> WHAT YOU WILL DO
Give back the lines of the records exactly, starting at the first and ending at the one with "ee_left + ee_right".

Items listed in a dataset:
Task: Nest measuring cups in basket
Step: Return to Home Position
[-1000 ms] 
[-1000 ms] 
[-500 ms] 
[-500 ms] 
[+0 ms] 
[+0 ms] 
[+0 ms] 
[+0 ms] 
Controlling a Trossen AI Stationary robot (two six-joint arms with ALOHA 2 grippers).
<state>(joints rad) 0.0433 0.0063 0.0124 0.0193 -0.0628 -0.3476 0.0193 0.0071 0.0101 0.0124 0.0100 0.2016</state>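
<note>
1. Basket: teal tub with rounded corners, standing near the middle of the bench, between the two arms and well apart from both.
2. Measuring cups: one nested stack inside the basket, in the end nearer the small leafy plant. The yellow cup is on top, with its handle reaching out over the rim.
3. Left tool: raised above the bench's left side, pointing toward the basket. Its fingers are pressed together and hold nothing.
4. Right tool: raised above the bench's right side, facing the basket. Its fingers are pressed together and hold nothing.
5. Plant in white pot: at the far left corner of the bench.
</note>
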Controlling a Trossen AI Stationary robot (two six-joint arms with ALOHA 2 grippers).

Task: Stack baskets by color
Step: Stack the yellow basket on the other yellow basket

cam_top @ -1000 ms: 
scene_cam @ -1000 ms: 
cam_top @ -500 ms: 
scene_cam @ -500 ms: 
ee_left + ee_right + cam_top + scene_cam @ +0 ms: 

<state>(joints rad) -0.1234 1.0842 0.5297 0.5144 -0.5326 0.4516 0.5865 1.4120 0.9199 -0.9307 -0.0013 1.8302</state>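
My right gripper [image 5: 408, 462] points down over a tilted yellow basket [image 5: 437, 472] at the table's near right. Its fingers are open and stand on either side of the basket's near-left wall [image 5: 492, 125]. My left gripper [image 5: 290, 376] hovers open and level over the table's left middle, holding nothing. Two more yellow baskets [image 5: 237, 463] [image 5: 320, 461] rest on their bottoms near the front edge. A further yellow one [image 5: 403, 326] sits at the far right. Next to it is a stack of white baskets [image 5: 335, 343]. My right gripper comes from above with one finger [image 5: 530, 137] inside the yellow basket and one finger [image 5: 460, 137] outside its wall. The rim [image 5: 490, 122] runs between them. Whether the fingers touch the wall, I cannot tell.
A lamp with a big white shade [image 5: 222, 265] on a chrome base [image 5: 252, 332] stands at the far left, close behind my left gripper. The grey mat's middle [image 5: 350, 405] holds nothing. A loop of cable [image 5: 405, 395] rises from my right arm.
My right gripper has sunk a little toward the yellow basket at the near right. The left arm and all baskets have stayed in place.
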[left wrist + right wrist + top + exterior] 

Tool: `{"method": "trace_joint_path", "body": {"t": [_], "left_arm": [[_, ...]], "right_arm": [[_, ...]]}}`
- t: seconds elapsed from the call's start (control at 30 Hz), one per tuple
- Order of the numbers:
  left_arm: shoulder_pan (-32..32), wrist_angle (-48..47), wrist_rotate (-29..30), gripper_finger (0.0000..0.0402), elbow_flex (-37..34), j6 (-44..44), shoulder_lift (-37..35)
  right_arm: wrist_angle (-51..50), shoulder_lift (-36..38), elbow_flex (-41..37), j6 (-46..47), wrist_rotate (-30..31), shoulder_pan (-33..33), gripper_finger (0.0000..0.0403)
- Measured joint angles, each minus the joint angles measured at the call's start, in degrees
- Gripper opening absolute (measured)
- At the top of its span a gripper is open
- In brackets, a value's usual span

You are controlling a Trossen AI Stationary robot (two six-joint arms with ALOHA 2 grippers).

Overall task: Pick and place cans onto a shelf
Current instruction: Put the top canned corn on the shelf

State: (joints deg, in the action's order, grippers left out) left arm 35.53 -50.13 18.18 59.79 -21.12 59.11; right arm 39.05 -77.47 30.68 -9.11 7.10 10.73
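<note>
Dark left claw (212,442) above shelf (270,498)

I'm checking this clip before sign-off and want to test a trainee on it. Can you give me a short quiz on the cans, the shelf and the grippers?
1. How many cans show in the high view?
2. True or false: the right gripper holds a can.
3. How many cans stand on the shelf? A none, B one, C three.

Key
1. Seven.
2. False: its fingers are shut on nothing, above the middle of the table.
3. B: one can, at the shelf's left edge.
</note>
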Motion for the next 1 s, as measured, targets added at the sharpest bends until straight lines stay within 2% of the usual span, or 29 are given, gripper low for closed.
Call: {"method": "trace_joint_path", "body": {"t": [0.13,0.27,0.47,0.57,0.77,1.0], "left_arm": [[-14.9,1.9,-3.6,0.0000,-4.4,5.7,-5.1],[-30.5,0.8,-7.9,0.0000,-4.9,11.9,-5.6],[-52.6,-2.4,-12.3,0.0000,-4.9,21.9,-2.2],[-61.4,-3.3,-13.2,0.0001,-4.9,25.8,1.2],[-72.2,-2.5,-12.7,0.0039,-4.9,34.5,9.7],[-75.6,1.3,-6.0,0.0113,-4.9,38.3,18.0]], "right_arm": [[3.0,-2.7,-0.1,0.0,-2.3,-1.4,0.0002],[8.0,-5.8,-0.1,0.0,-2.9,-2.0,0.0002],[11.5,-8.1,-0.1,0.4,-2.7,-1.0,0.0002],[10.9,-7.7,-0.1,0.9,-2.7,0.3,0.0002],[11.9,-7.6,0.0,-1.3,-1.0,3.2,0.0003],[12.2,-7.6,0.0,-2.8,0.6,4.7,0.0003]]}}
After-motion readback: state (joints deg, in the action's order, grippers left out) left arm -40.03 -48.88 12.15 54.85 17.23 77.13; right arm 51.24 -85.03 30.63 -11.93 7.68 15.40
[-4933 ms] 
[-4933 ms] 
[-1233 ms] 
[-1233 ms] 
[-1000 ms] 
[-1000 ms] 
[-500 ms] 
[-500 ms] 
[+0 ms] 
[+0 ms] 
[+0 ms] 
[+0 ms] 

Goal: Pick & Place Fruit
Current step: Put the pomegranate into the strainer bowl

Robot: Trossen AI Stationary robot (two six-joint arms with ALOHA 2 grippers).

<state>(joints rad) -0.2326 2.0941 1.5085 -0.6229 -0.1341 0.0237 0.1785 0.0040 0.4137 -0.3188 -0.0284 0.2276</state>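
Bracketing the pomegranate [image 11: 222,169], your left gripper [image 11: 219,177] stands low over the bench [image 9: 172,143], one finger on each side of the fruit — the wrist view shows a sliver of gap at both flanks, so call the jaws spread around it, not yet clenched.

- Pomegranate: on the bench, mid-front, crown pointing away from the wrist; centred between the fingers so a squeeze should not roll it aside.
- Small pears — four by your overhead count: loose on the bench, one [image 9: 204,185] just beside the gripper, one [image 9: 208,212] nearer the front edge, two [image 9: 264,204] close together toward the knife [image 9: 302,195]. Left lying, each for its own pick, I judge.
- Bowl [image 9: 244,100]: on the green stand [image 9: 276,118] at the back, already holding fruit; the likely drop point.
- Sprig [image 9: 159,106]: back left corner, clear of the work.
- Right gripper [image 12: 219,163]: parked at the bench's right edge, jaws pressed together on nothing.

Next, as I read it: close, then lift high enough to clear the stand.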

> RESPONSE AREA
Task: Nest measuring cups in basket
Step: Return to Home Position
[-1000 ms] 
[-1000 ms] 
[-500 ms] 
[-500 ms] 
[+0 ms] 
[+0 ms] 
[+0 ms] 
[+0 ms] 
Controlling a Trossen AI Stationary robot (two six-joint arms with ALOHA 2 grippers).
<state>(joints rad) 0.0433 0.0063 0.0124 0.0193 -0.0628 -0.3476 0.0193 0.0071 0.0101 0.0124 0.0100 0.2016</state>
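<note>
1. Basket: teal tub with rounded corners, standing near the middle of the bench, between the two arms and well apart from both.
2. Measuring cups: one nested stack inside the basket, in the end nearer the small leafy plant. The yellow cup is on top, with its handle reaching out over the rim.
3. Left tool: raised above the bench's left side, pointing toward the basket. Its fingers are pressed together and hold nothing.
4. Right tool: raised above the bench's right side, facing the basket. Its fingers are pressed together and hold nothing.
5. Plant in white pot: at the far left corner of the bench.
</note>
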Controlling a Trossen AI Stationary robot (two six-joint arms with ALOHA 2 grippers).

Task: Stack baskets by color
Step: Stack the yellow basket on the other yellow basket

cam_top @ -1000 ms: 
scene_cam @ -1000 ms: 
cam_top @ -500 ms: 
scene_cam @ -500 ms: 
ee_left + ee_right + cam_top + scene_cam @ +0 ms: 

That concludes the response.